«La mia sfida dal set al palcoscenico»

È un’unica frase, lunga sessantatre pagine e scritta senza punteggiatura, in un linguaggio che trabocca di parafrasi e ripetizioni. «La notte poco prima della foresta» viene universalmente considerata l’opera più sperimentale e dirompente di Bernard-Marie Koltès, il drammaturgo francese morto esattamente vent’anni fa. Rappresentata di rado nei teatri italiani, sarà in scena all’Elfo Puccini da stasera fino al 25 aprile nell’allestimento del regista colombiano Juan Diego Puerta Lopez.
Nel ruolo del protagonista, nonché unico personaggio della pièce, Claudio Santamaria. Sarà quindi l’attore trentacinquenne, reso celebre da film di cassetta come L’ultimo bacio o Romanzo criminale, a raccontarci la solitudine, il senso di estraneità, il nomadismo geografico e intellettuale, la smania di vivere e il bisogno di intimità di un personaggio che assomiglia più di ogni altro al suo autore. Koltès, che definiva il testo «la lunga espressione di un unico desiderio», fu tra l’altro il primo a metterlo in scena al Festival di Avignone del 1977. Si trattò di un allestimento molto statico, iperminimale e apertamente provocatorio, in cui un uomo seduto a un tavolino si lasciava andare a un flusso inarrestabile di parole: forse per sottolineare che, come afferma Santamaria, «tutte le situazioni evocate dal protagonista hanno luogo in uno spazio sospeso, fittizio, mentale. Nella progettazione dello spettacolo, Puerta Lopez ed io siamo comunque partiti da lì, da quella messinscena – aggiunge l’attore – ma abbiamo creato assieme a Carmine Guarino e Loredana Longo un ambiente decostruito, un luogo non luogo».
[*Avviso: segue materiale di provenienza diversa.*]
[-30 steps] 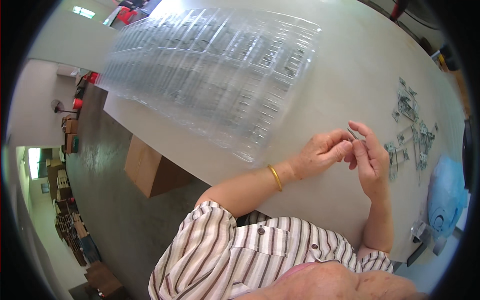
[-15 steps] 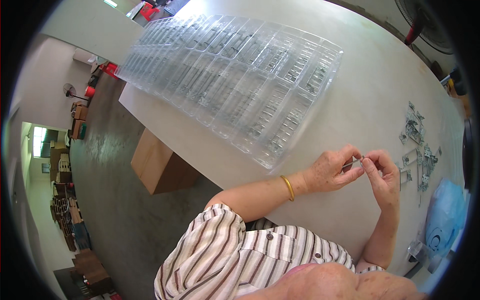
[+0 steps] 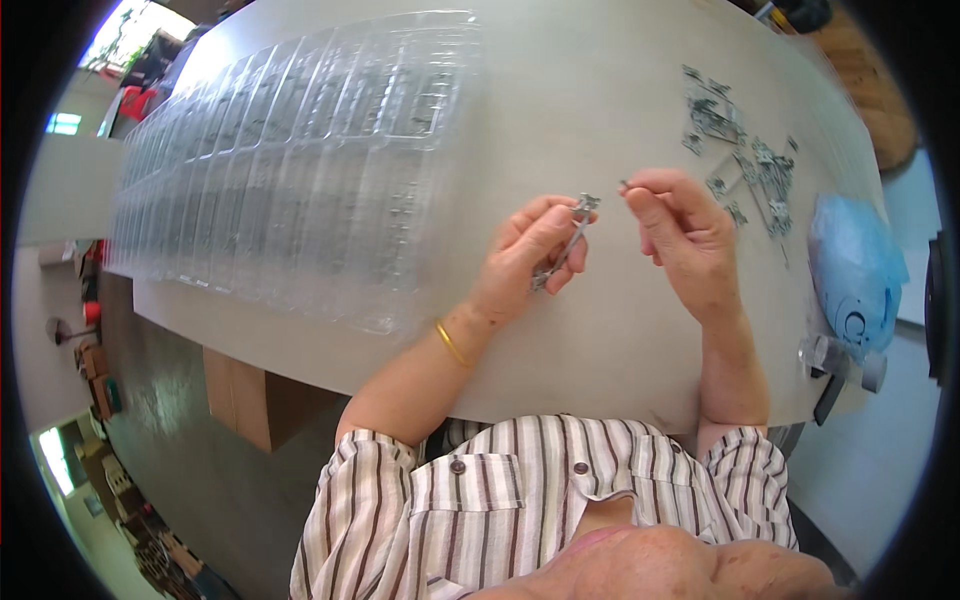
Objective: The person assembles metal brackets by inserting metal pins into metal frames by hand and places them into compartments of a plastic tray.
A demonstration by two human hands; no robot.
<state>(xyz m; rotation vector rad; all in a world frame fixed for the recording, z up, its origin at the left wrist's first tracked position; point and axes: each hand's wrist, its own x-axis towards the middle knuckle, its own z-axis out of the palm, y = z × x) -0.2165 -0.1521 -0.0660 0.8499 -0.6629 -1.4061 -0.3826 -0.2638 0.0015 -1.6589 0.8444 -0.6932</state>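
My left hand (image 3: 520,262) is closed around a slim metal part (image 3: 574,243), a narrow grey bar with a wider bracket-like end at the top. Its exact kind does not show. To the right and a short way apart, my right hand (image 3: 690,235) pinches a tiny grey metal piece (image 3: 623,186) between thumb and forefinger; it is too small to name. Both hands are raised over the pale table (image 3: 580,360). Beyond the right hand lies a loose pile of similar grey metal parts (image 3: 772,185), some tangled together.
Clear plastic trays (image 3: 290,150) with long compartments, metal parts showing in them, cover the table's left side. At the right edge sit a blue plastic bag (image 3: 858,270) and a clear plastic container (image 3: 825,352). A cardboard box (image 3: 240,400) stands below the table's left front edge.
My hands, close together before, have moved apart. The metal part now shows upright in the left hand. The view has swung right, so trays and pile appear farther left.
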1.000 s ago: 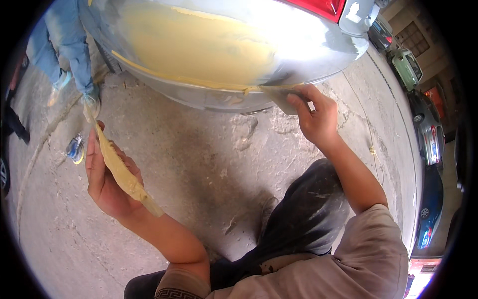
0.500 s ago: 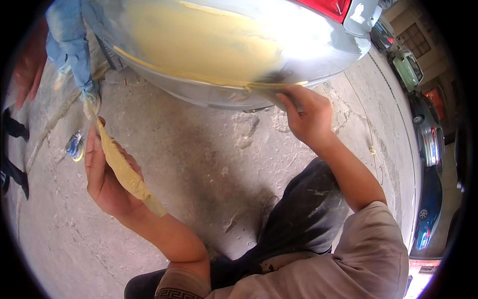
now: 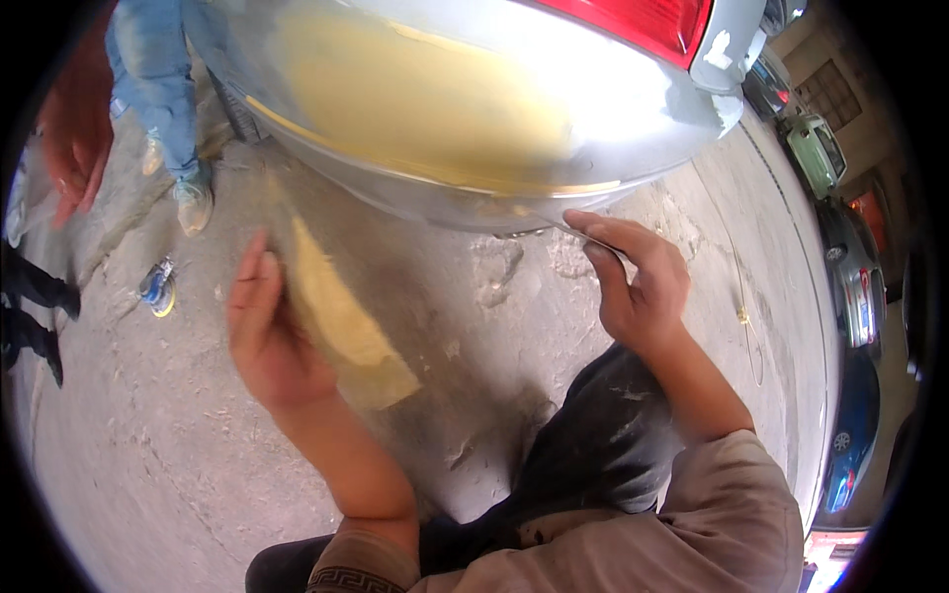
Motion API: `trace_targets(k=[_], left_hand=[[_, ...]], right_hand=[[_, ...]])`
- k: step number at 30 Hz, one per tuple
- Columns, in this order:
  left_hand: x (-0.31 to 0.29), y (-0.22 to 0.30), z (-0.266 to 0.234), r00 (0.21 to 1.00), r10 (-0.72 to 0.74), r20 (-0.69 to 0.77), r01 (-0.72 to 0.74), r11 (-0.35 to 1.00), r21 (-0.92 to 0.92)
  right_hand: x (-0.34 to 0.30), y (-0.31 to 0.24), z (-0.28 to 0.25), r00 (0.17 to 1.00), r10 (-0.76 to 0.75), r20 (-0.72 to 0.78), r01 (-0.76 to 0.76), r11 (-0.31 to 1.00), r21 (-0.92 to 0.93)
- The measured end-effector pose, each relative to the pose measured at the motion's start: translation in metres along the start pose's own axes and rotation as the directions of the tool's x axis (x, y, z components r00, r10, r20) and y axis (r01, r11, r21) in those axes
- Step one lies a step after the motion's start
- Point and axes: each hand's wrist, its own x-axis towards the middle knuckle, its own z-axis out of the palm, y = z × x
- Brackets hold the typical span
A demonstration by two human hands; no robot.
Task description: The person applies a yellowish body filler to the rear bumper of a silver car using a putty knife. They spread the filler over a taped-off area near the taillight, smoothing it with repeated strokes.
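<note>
My left hand (image 3: 269, 331) is closed on the edge of a flat putty board (image 3: 341, 321) coated with yellow body filler, slightly blurred. A thin putty knife (image 3: 571, 229) is pinched in my right hand (image 3: 645, 277), its blade pointing left with a smear of filler at the tip. The blade is just below the lower edge of a silver car's rear bumper (image 3: 652, 148); whether it touches is unclear. Across the bumper spreads a broad patch of yellow filler (image 3: 425, 99), with a thicker ridge along its lower crease.
A red tail light (image 3: 643, 25) sits above the bumper. At the left, a person in blue jeans (image 3: 153, 69) stands near the car, and another person's hand (image 3: 77, 163) hangs close by. A small can (image 3: 158, 287) lies on the concrete floor (image 3: 198, 435). Parked cars (image 3: 858, 296) line the right.
My right hand has drawn the putty knife down and slightly right, off the filler ridge. My left hand has moved right, turning the putty board so more of its coated face shows.
</note>
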Motion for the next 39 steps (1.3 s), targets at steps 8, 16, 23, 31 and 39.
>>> trace_targets(k=[8,16,23,31,39], left_hand=[[-0.029,-0.037,0.048,0.953,-0.249,0.172,0.262,0.963,-0.059],[-0.038,-0.028,0.055,0.987,-0.114,0.109,0.122,0.99,-0.071],[-0.032,-0.017,0.048,0.913,-0.292,0.284,0.31,0.951,-0.019],[-0.018,0.013,0.019,0.998,-0.036,-0.051,0.031,0.995,-0.093],[0.002,0.027,0.001,0.991,0.13,0.034,-0.128,0.991,-0.048]], right_hand=[[0.015,-0.037,0.007,0.972,-0.235,-0.012,0.235,0.971,0.053],[0.013,-0.033,0.01,0.957,-0.264,0.123,0.269,0.963,-0.03],[0.006,-0.028,-0.006,0.673,0.588,0.449,-0.589,0.058,0.806],[-0.018,0.006,-0.003,0.918,0.255,0.304,-0.223,0.965,-0.135],[-0.013,0.01,0.025,0.954,-0.227,0.197,0.293,0.855,-0.429]])
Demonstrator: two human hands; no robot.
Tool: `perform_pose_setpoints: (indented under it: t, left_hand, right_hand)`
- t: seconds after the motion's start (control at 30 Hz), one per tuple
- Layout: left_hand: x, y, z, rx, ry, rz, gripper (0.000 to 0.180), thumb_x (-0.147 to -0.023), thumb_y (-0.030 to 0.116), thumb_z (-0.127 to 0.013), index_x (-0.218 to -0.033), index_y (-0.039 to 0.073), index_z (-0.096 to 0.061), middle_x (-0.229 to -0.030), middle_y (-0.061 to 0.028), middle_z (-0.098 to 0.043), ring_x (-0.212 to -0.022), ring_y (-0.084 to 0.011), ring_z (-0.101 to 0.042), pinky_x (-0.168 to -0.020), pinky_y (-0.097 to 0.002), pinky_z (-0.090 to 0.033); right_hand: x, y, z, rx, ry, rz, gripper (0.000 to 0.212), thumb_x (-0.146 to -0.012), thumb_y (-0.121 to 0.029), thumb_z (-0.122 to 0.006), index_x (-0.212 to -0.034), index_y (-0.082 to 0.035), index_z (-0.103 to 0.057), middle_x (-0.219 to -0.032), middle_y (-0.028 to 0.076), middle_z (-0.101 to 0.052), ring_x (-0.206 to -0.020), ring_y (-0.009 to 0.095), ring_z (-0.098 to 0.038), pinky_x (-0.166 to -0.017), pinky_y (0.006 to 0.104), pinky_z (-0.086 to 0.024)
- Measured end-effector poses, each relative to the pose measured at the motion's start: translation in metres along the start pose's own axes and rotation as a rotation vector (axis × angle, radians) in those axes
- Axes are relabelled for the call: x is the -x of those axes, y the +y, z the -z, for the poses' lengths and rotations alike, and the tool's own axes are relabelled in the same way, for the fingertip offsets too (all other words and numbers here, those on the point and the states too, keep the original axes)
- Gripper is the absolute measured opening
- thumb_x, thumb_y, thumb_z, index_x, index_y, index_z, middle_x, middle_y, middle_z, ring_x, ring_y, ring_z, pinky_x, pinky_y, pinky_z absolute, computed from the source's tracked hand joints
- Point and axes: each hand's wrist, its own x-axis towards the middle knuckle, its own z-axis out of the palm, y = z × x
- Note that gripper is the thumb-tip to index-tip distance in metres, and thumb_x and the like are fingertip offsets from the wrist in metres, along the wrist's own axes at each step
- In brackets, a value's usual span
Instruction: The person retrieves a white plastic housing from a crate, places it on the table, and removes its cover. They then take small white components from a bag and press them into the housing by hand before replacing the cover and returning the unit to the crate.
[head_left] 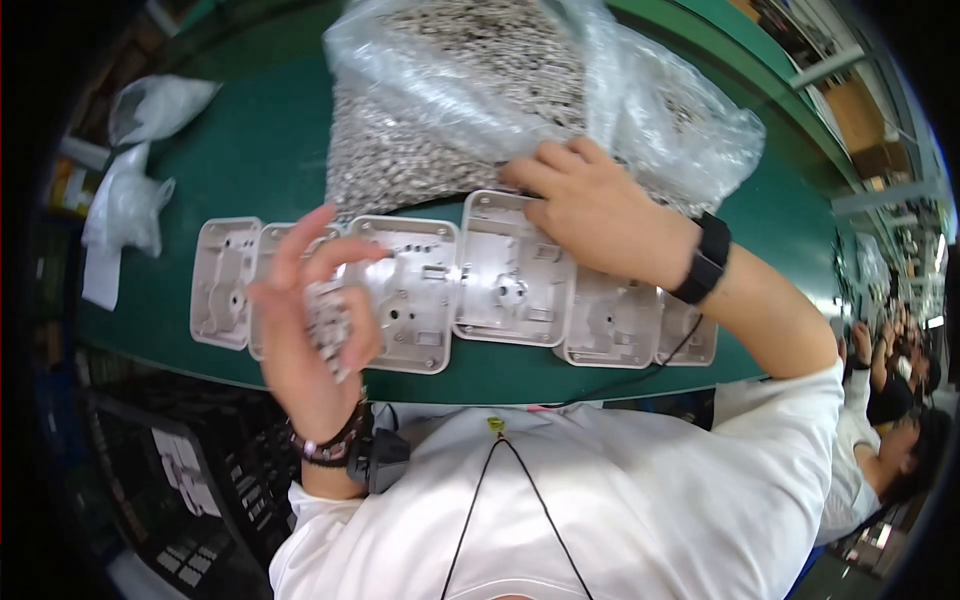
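My left hand [320,320] is half curled, palm up, over the left housings, cradling a cluster of small whitish parts [330,325]. Its fingers are slightly blurred. My right hand [590,205] is bent over the upper right part of a light-grey plastic housing [510,285], with the thumb inside the rim and the fingers along its far wall. This housing sits a little farther back than its neighbours. Just beyond the fingers lies a large clear plastic bag [620,90] full of small grey-white parts [400,150].
Similar open housings stand in a row on the green table [500,378], among them a left one [222,285] and a right one [610,320]. Small plastic bags [130,200] lie at the left. A black crate [230,470] stands below the table edge. People sit farther right.
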Motion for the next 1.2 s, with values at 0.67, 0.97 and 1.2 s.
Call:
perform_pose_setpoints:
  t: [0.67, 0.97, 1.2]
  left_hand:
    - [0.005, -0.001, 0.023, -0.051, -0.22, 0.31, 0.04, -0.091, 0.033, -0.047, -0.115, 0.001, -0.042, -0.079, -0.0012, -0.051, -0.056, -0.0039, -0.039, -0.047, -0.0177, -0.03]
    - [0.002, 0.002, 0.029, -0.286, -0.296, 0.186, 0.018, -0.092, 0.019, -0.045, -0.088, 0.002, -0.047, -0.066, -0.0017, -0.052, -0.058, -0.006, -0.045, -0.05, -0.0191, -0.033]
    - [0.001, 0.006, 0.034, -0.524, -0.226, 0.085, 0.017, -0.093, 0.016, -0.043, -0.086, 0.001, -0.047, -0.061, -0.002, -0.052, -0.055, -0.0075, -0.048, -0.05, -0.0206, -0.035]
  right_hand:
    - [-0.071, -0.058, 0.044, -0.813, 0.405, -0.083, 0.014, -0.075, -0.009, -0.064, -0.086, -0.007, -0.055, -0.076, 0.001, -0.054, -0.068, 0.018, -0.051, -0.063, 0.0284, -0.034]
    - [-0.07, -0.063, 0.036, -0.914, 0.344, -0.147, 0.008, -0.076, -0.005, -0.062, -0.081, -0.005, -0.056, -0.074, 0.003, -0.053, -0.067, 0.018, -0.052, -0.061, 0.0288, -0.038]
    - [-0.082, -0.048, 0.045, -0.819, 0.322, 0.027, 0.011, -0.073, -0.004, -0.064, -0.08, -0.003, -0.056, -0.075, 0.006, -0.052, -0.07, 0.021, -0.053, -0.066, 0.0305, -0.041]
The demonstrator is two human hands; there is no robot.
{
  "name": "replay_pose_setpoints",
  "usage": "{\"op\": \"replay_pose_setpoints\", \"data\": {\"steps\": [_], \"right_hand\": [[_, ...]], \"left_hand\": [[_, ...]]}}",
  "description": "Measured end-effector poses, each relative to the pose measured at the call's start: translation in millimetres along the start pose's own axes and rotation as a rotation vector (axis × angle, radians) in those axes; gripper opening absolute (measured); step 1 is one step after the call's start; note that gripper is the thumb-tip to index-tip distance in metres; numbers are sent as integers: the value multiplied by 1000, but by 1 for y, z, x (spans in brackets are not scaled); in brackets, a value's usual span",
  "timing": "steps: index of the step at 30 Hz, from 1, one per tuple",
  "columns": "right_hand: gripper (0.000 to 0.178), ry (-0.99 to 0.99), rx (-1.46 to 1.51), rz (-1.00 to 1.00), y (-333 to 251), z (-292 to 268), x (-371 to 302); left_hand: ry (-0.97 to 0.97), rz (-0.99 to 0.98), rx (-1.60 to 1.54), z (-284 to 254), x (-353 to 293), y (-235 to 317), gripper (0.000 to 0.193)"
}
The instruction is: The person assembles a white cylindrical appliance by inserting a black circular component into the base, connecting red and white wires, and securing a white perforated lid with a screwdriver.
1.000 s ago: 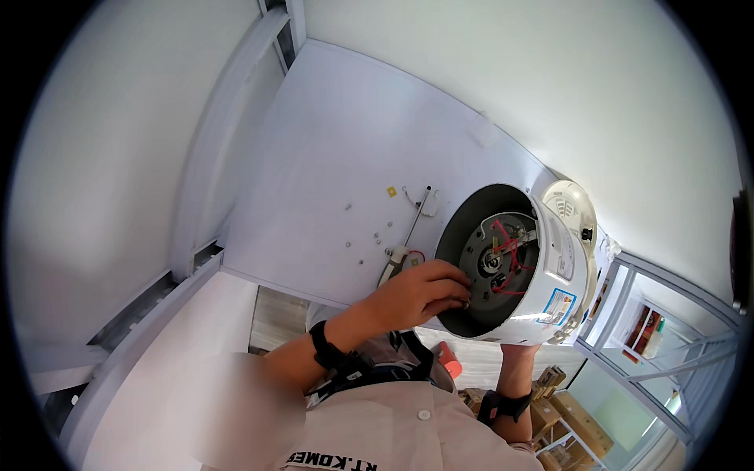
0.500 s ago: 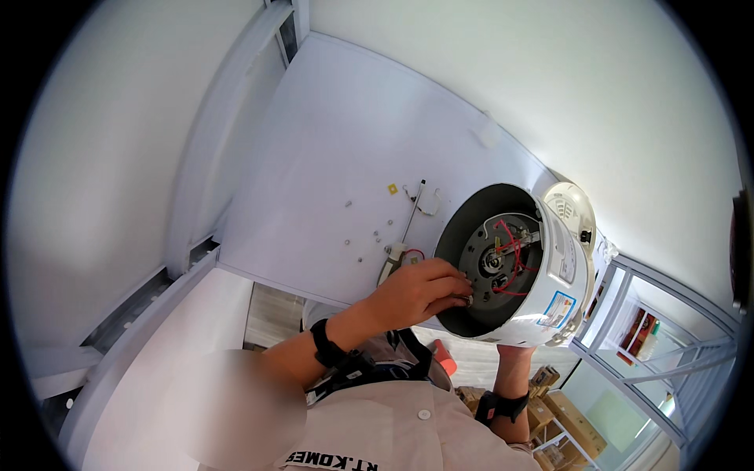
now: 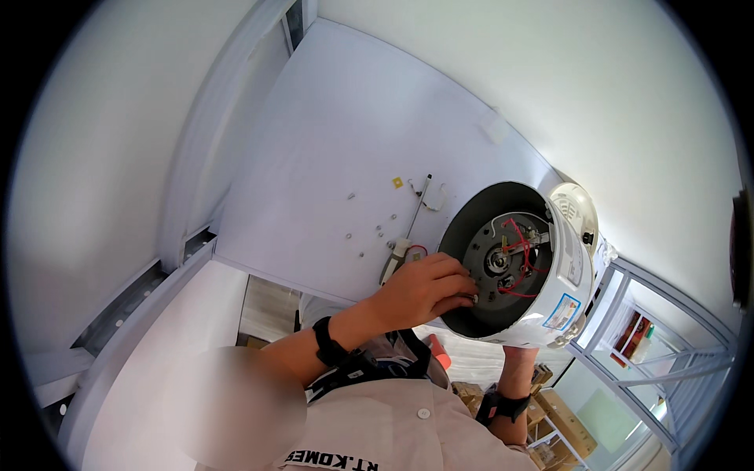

Quel contesto viene poi riempito da una forte tensione drammatica, da un magma linguistico in cui il protagonista evoca svariati territori dell’anima, tra i quali spicca una foresta (a cui si allude nel titolo del monologo) collocata in un Nicaragua remoto e idilliaco, un paese senza vincoli, senza censure, senza eserciti. «Mi sento in profonda sintonia con questa tensione a una libertà integrale che Koltès esprimeva anche attraverso una scrittura imperniata su flussi di pensiero, più che su logiche strutturate. Tradurla sulla scena rappresenta una sfida, un’impresa davvero ardua in cui ha gioca un ruolo importante il corpo. Durante tutto lo spettacolo cerco di rendere in modo fisico il senso di costrizione, la percezione di inospitalità con cui si misura costantemente il mio personaggio».
«La notte poco prima della foresta» ha obbligato Santamaria a una lunga pausa dal cinema e dalla televisione. «Non mi dispiace affatto allontanarmi dal set per fare teatro – chiosa però l’attore -. In fondo ho esordito su di un palcoscenico: tornarci periodicamente non può che farmi bene, non può che arricchirmi sul piano espressivo». Tra i molti film in cui ha recitato, neppure uno è stato girato a Milano. «Venendoci spesso mi sono comunque persuaso che si tratti di una città con una grande vocazione cinematografica.

Credo che questa mia impressione venga anche confermata da alcune pellicole girate di recente: penso soprattutto a “Io sono l’amore“ di Luca Guadagnino, un film in cui Milano appare come una malinconica, elegante e tutto sommato poetica metropoli».